Die Gruppe zerfällt in Grüppchen, jeder nach seinem Tempo. Mit dem Vize-Europameister über 1.500 Meter messen sich immer wieder weitere Zugpferde der deutschen Leichtathletik wie die Erfurter Wolfram Müller, Sebastian Keiner, Rico Schwarz oder auch die Leverkusenerin Annett Horna und natürlich die hungrigen, aufstrebenden Nachwuchskräfte wie der Fünfte über die 3.000 Meter Hindernis bei der U-20 EM, der Berliner Tim Stegemann, und die Jüngste der 16 Athleten, Catherina Granz (LG Nord Berlin).

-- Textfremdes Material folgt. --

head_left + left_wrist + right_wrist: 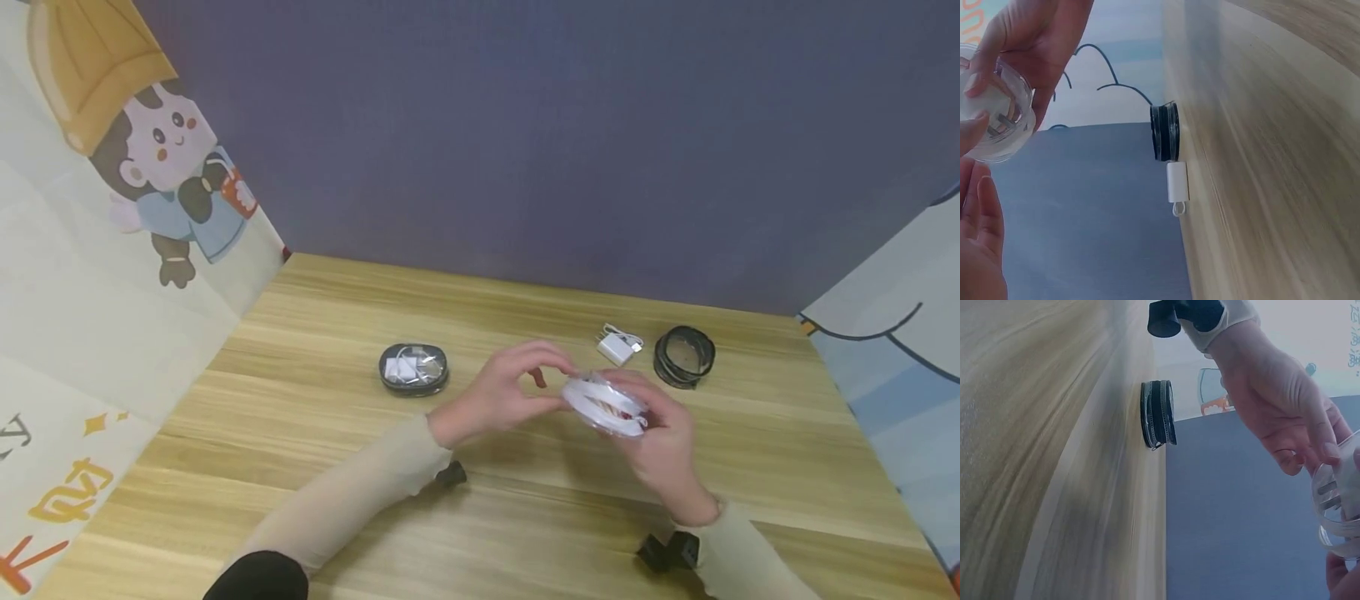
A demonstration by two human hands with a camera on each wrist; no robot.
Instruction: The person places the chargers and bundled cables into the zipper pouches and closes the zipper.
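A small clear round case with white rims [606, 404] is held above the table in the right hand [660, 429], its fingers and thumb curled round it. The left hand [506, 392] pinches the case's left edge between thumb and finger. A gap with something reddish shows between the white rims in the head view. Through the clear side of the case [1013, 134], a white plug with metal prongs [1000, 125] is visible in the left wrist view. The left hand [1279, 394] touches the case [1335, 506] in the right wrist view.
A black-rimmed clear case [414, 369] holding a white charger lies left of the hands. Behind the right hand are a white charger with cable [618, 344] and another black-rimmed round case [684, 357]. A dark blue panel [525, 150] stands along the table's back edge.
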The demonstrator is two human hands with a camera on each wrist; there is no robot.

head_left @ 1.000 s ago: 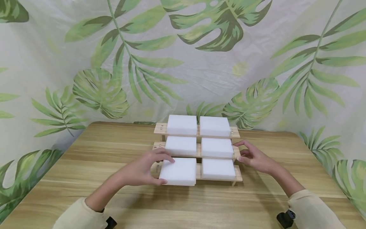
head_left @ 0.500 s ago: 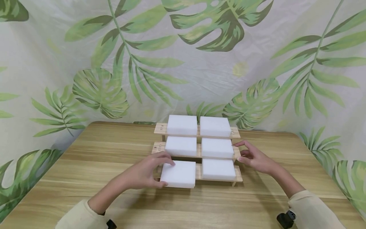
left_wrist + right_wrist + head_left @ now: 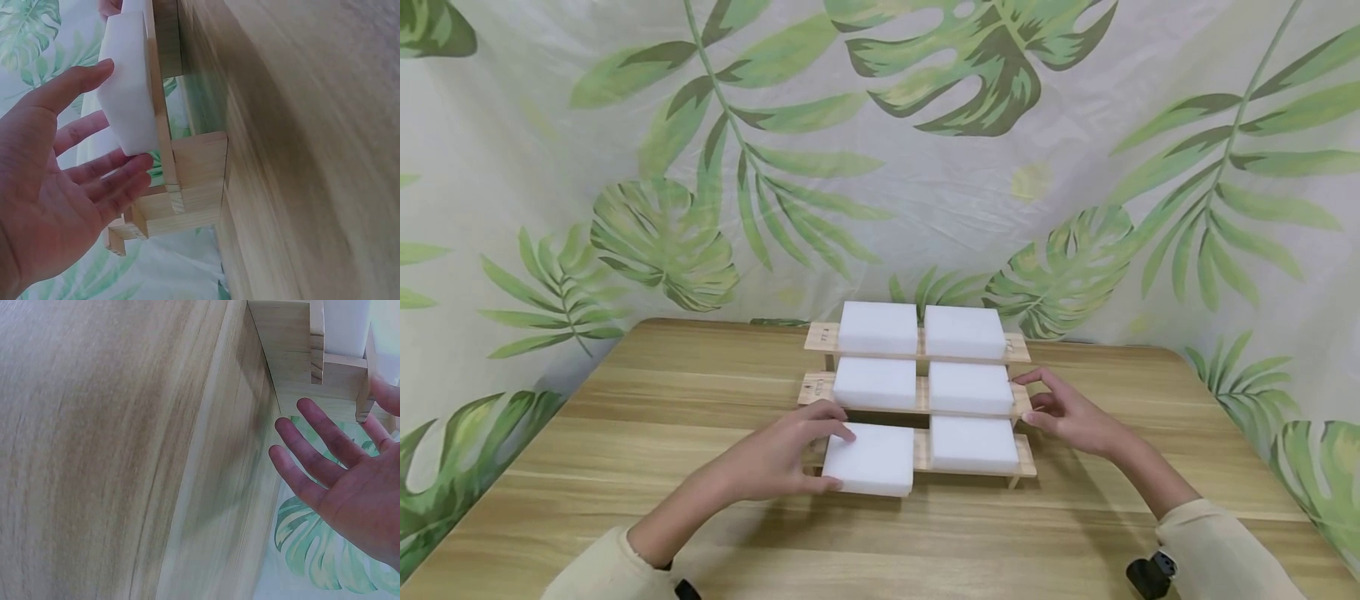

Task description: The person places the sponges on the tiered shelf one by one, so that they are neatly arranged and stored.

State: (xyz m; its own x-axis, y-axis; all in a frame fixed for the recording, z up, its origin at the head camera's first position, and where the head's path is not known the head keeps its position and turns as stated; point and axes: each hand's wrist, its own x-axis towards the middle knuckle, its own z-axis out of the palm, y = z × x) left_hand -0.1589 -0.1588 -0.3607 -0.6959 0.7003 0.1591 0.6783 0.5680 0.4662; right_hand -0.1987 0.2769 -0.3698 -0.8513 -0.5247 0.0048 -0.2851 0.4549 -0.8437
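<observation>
A stepped wooden rack (image 3: 820,388) with three tiers stands on the table and carries white foam blocks in two columns. My left hand (image 3: 778,454) holds the white foam block (image 3: 871,457) at the lower left by its left side. Its thumb is at the front and its other fingers are toward the back, as the left wrist view (image 3: 128,81) also tells. The block juts out over the lowest tier's front edge. At the right end, my right hand (image 3: 1070,421) pinches the middle tier's end between thumb and index finger; its other fingers are spread beneath in the right wrist view.
A foam block (image 3: 973,442) lies on the lowest tier's right side. More blocks rest on the middle and top tiers. The wood-grain table (image 3: 700,417) ends at a leaf-patterned cloth (image 3: 947,200) behind.
The lower-left foam block has shifted a little toward me, with my left hand moving along with it. A dark gap shows behind it. My right hand stays in place.
</observation>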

Abgesehen von den Profilen auf leichtathletik.de, kannte die Berlinerin nur zwei Athleten persönlich und hat sich dennoch schnell eingelebt: „Jeder hat sich mit jedem verstanden, es war total unwichtig, ob man sechs Jahre älter oder jünger ist. Gefühlt hatten wir zwar fast den ganzen Tag Training, ich habe entweder gegessen, geschlafen oder trainiert, aber man kam schnell in den Rhythmus und ich fühle mich komischerweise trotz der Belastung ziemlich gut.

Der kaputte Tag

Trotz Erfahrungsvorsprung vom Vorjahr litt Tim Stegemann wohl stärker, da er nach Achillessehnenproblemen erst vor drei Wochen ins Training einstieg und die intensive Gelegenheit für den Aufbau von Grundlagenausdauer mit hohem Kraftausdaueranteil ausgiebig nutzte: „Ich hatte meinen kaputten Tag. Im Sog der Trainingsgruppe gab ich öfter 110 Prozent und natürlich muss man das irgendwann bezahlen. Der Ehrgeiz in der Gruppe war sehr groß, da wir Sportler alle Ziele haben. Aber es war schön, sich gegenseitig anzuspornen, zu messen und sich an erfahrenen Athleten wie Carsten und Wolfram zu orientieren. Wer dann im Training mitzieht, wird auch problemlos akzeptiert. Dennoch war die Stimmung sehr locker.“

Um Anerkennung braucht der 24-jährige Rico Schwarz nicht mehr zu kämpfen und trotzdem schonte auch er sich nicht: „Mit oft vier Einheiten ist sowohl die Trainingshäufigkeit als auch der Zeit- und Kilometerumfang höher als bei normalen Trainingslagern. Durch die Abwechslung komme ich damit aber sehr gut klar und für den winterlichen Aufbau einer soliden Grundlage kommt mir der Ausbruch aus der üblichen Routine sehr gelegen. Es war eine große Gruppe mit großem Spaß und sogar eine Schneeschuhwanderung wird richtig anstrengend, wenn man mit ein bisschen Dampf durch den Tiefschnee den kompletten Berg hoch stürmt.“

Wiedersehen in der Sauna

Draußen ist es zwar schon längst dunkel, doch schneit es weiterhin, als sich die Athleten im kleinen Kraftraum und der Saunalandschaft wie jeden Abend wiedersehen. Die besonders von den Koppeltrainings aus der klassischen und freien Skilanglauftechnik und 1.000 Meter-Läufen gequälte Muskulatur verlangt nach Dehnen und Auflockerung.

Bei harter „Mucke“ kommt in diesen Tagen vor dem Fest trotz Winterlandschaft keine besinnliche Stimmung auf. Weihnachten ist schließlich noch eine Woche hin und die Athleten haben andere Sorgen als den üblichen Vorweihnachtsstress. Wann ist morgen noch mal Wecken?